[Task prompt] In your copy of the data, omit the pictures and keep all else exactly as given.

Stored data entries
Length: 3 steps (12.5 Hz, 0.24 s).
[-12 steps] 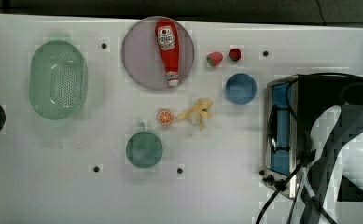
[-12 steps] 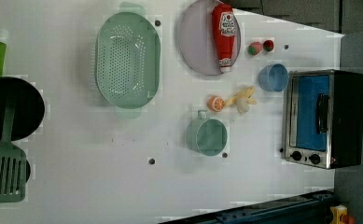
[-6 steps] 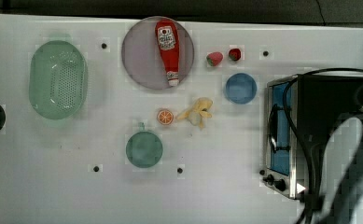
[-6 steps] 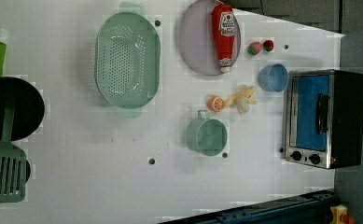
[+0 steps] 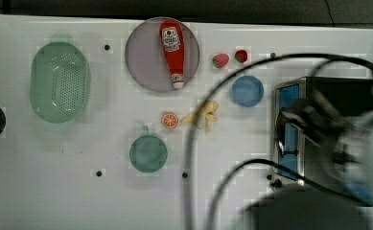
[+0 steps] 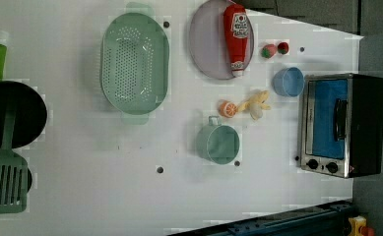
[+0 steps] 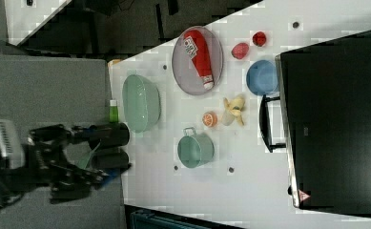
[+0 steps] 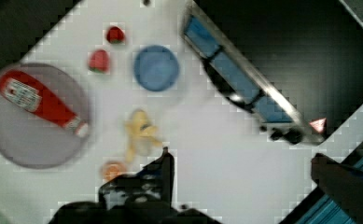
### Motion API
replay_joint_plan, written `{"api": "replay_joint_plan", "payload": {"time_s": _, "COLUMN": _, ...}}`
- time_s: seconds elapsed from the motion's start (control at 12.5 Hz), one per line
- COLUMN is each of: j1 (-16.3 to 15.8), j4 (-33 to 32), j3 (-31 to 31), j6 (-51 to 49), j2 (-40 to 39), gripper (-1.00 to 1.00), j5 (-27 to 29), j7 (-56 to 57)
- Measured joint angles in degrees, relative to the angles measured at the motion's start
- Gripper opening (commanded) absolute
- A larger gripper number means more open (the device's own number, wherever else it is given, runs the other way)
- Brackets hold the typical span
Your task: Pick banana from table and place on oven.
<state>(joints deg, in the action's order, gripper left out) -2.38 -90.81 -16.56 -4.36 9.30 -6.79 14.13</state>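
- From my seat the claw (image 8: pixel 244 186) reads as spread wide and empty — one dark finger (image 8: pixel 163 172) shows in the wrist view, well above the counter (image 5: pixel 54 191).
- The banana (image 5: pixel 204 115) lies on the counter, just beside the orange slice (image 5: pixel 169 120) and between the blue bowl (image 5: pixel 247 90) and the green cup (image 5: pixel 148 153).
- The oven (image 6: pixel 341 125) stands at the left view's right — nothing on its black top (image 7: pixel 338 119).
- A ketchup bottle (image 5: pixel 172 45) lies on the plate (image 5: pixel 143 57).
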Motion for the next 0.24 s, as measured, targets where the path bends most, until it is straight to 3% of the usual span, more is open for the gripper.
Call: {"api": "replay_joint_plan", "payload": {"time_s": 0.24, "j1": -2.0, "j4": -0.9, "j3": 6.7, "j6": -0.2, "j2": 0.1, "gripper": 1.00, "j5": 0.0, "j7": -12.1}}
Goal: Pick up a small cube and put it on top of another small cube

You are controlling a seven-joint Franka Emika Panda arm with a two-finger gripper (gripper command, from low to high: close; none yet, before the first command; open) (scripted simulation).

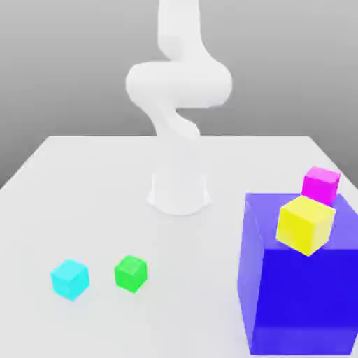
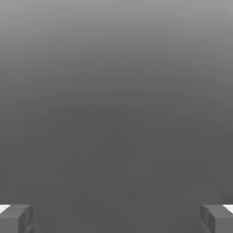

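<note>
The small cyan cube [image 1: 70,279] rests on the white table [image 1: 91,182] near the front, at the exterior view's left. A small green cube [image 1: 131,273] of about the same size sits just to its right, with a gap between the two. In the hand view my gripper [image 2: 116,218] is open, its two grey fingertips [image 2: 18,217] stand far apart and nothing is between them. Beyond them there is plain grey background. The white arm [image 1: 178,84] rises from its base [image 1: 179,192] at the table's middle and bends upward out of the picture.
A huge dark blue cube [image 1: 301,294] stands at the front right of the exterior view. A yellow cube [image 1: 304,225] and a magenta cube [image 1: 321,184] sit on top of it.
</note>
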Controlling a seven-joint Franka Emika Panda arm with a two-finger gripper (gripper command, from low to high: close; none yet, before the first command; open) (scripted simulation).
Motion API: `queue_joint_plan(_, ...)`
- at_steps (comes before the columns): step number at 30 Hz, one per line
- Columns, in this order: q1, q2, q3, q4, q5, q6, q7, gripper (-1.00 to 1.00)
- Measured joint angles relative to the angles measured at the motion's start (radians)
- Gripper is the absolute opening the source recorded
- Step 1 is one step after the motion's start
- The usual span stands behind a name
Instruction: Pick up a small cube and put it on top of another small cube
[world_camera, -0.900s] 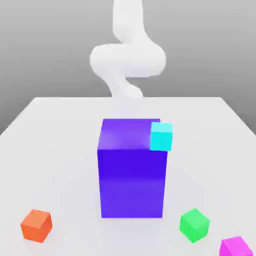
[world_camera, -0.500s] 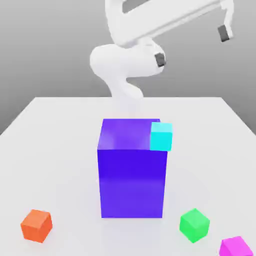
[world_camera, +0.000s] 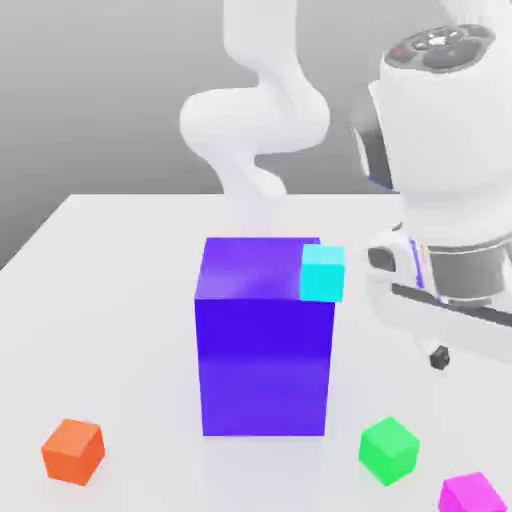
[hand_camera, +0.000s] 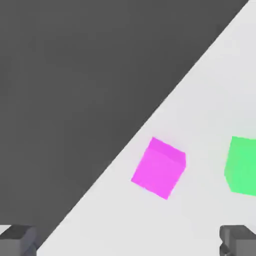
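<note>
The small magenta-pink cube (world_camera: 472, 494) lies on the white table at the front of the exterior view's right, close to the table's edge. In the hand view the same cube (hand_camera: 159, 167) lies ahead of my gripper (hand_camera: 128, 242), apart from it. My two dark fingertips (hand_camera: 239, 240) stand wide apart with nothing between them, so the gripper is open. A green cube (world_camera: 388, 450) sits just beside the magenta one and also appears in the hand view (hand_camera: 243, 165). My white hand (world_camera: 445, 300) hangs above both cubes at the exterior view's right.
A tall blue-violet block (world_camera: 264, 340) stands mid-table, with a cyan cube (world_camera: 322, 272) at its upper right corner; whether it rests on the block I cannot tell. An orange cube (world_camera: 73, 450) lies front left. The table edge (hand_camera: 125, 150) runs close by the magenta cube.
The arm has swung down and forward to the exterior view's right, bringing the hand over the green and magenta cubes. No cube has moved.
</note>
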Motion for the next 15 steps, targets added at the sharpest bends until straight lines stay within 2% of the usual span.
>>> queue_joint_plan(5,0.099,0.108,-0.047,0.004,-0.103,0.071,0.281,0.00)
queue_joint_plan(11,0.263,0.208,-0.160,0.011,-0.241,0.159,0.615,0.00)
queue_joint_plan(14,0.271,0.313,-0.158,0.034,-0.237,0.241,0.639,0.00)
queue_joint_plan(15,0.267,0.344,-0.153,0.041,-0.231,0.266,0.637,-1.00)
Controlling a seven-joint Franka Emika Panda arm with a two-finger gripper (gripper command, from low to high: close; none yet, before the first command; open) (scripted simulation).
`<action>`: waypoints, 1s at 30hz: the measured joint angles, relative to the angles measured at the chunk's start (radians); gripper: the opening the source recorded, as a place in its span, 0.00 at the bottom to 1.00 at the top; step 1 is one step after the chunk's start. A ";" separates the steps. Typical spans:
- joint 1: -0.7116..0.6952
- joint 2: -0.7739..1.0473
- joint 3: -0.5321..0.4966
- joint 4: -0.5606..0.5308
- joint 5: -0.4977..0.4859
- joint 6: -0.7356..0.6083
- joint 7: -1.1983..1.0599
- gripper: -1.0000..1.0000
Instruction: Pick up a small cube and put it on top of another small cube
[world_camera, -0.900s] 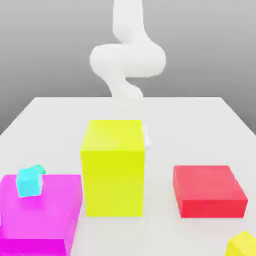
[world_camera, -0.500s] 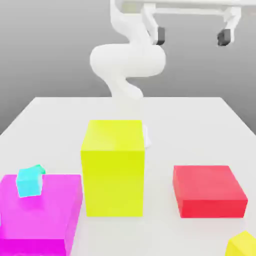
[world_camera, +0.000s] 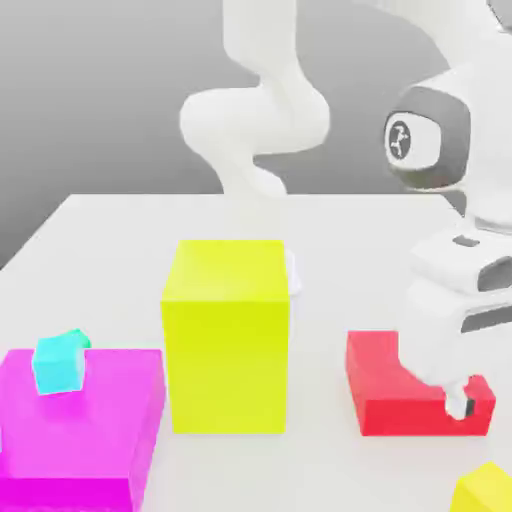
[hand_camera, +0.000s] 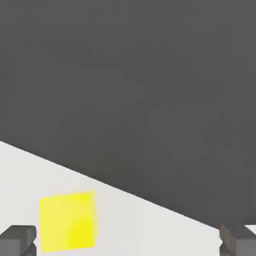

[Output of the exercise]
Length: 3 steps (12.5 Hz, 0.24 s).
[-12 steps] 
[-12 steps] 
[-6 steps] 
[-6 steps] 
[+0 steps] 
[+0 steps] 
[+0 steps] 
[+0 steps] 
### Motion API
replay_joint_plan, written `{"api": "replay_joint_plan", "payload": {"time_s": _, "COLUMN": _, ...}}`
- time_s: seconds elapsed from the motion's start (control at 12.5 Hz), one per line
- COLUMN is each of: j1 (-16.3 to 15.8), j4 (-33 to 32), j3 (-31 to 31), j6 (-51 to 49), j2 (-40 to 39), gripper (-1.00 to 1.00), j5 (-27 to 29), j7 (-56 to 57)
- Measured joint angles in degrees, relative to the angles measured at the motion's start
- Gripper opening (commanded) absolute
- A larger gripper number means more open (the device's own number, wherever else it is given, runs the other way)
- Brackets hold the typical span
Your task: Pick banana from table and place on oven.
<state>(joints deg, in the action's order, gripper left out) -2.38 -90.81 -16.56 -4.36 9.30 -6.79 14.13</state>
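- From my seat the claw (image 8: pixel 244 186) reads as spread wide and empty — one dark finger (image 8: pixel 163 172) shows in the wrist view, well above the counter (image 5: pixel 54 191).
- The banana (image 5: pixel 204 115) lies on the counter, just beside the orange slice (image 5: pixel 169 120) and between the blue bowl (image 5: pixel 247 90) and the green cup (image 5: pixel 148 153).
- The oven (image 6: pixel 341 125) stands at the left view's right — nothing on its black top (image 7: pixel 338 119).
- A ketchup bottle (image 5: pixel 172 45) lies on the plate (image 5: pixel 143 57).
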Motion for the next 0.24 s, as measured, targets where the path bends most, until it is straight to 3% of the usual span, more is open for the gripper.
Call: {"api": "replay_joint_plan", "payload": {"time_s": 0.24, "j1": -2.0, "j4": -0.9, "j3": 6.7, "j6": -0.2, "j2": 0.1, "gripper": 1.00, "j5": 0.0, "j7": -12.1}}
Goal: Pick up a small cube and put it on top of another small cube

You are controlling a seven-joint Franka Emika Panda arm with a two-finger gripper (gripper command, from low to high: close; none yet, before the first command; open) (scripted simulation).


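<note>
The small cyan cube [image 1: 70,279] rests on the white table [image 1: 91,182] near the front, at the exterior view's left. A small green cube [image 1: 131,273] of about the same size sits just to its right, with a gap between the two. In the hand view my gripper [image 2: 116,218] is open, its two grey fingertips [image 2: 18,217] stand far apart and nothing is between them. Beyond them there is plain grey background. The white arm [image 1: 178,84] rises from its base [image 1: 179,192] at the table's middle and bends upward out of the picture.
A huge dark blue cube [image 1: 301,294] stands at the front right of the exterior view. A yellow cube [image 1: 304,225] and a magenta cube [image 1: 321,184] sit on top of it.
</note>
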Controlling a seven-joint Franka Emika Panda arm with a two-finger gripper (gripper command, from low to high: close; none yet, before the first command; open) (scripted simulation).
Motion API: `queue_joint_plan(_, ...)`
- at_steps (comes before the columns): step number at 30 Hz, one per line
- Columns, in this order: q1, q2, q3, q4, q5, q6, q7, gripper (-1.00 to 1.00)
- Measured joint angles relative to the angles measured at the motion's start (radians)
- Gripper is the absolute opening the source recorded
- Step 1 is one step after the motion's start
- The usual span stands behind a name
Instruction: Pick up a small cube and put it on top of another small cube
[world_camera, -0.900s] 
[world_camera, -0.500s] 
[world_camera, +0.000s] 
[hand_camera, +0.000s] 
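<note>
The small magenta-pink cube (world_camera: 472, 494) lies on the white table at the front of the exterior view's right, close to the table's edge. In the hand view the same cube (hand_camera: 159, 167) lies ahead of my gripper (hand_camera: 128, 242), apart from it. My two dark fingertips (hand_camera: 239, 240) stand wide apart with nothing between them, so the gripper is open. A green cube (world_camera: 388, 450) sits just beside the magenta one and also appears in the hand view (hand_camera: 243, 165). My white hand (world_camera: 445, 300) hangs above both cubes at the exterior view's right.
A tall blue-violet block (world_camera: 264, 340) stands mid-table, with a cyan cube (world_camera: 322, 272) at its upper right corner; whether it rests on the block I cannot tell. An orange cube (world_camera: 73, 450) lies front left. The table edge (hand_camera: 125, 150) runs close by the magenta cube.
The arm has swung down and forward to the exterior view's right, bringing the hand over the green and magenta cubes. No cube has moved.
</note>
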Motion for the next 15 steps, targets added at the sharpest bends until straight lines stay within 2% of the usual span.
>>> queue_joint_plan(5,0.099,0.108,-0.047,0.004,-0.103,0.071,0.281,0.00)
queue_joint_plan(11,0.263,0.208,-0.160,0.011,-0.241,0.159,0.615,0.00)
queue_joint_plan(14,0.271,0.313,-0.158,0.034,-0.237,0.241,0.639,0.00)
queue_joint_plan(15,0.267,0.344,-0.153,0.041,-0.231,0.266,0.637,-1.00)
Controlling a seven-joint Franka Emika Panda arm with a two-finger gripper (gripper command, from low to high: close; none yet, before the first command; open) (scripted simulation).
`<action>`: waypoints, 1s at 30hz: the measured joint angles, relative to the angles measured at the chunk's start (radians); gripper: the opening the source recorded, as a place in its span, 0.00 at the bottom to 1.00 at the top; step 1 is one step after the chunk's start. A ";" separates the steps. Typical spans:
- joint 1: -0.7116..0.6952
- joint 2: -0.7739..1.0473
- joint 3: -0.5321..0.4966
- joint 4: -0.5606..0.5308
- joint 5: -0.4977..0.4859
- joint 6: -0.7356..0.6083
- joint 7: -1.1983..1.0599
- gripper: -1.0000..1.0000
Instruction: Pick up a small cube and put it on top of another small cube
[world_camera, -0.900s] 
[world_camera, -0.500s] 
[world_camera, +0.000s] 
[hand_camera, +0.000s] 

The output given here is complete.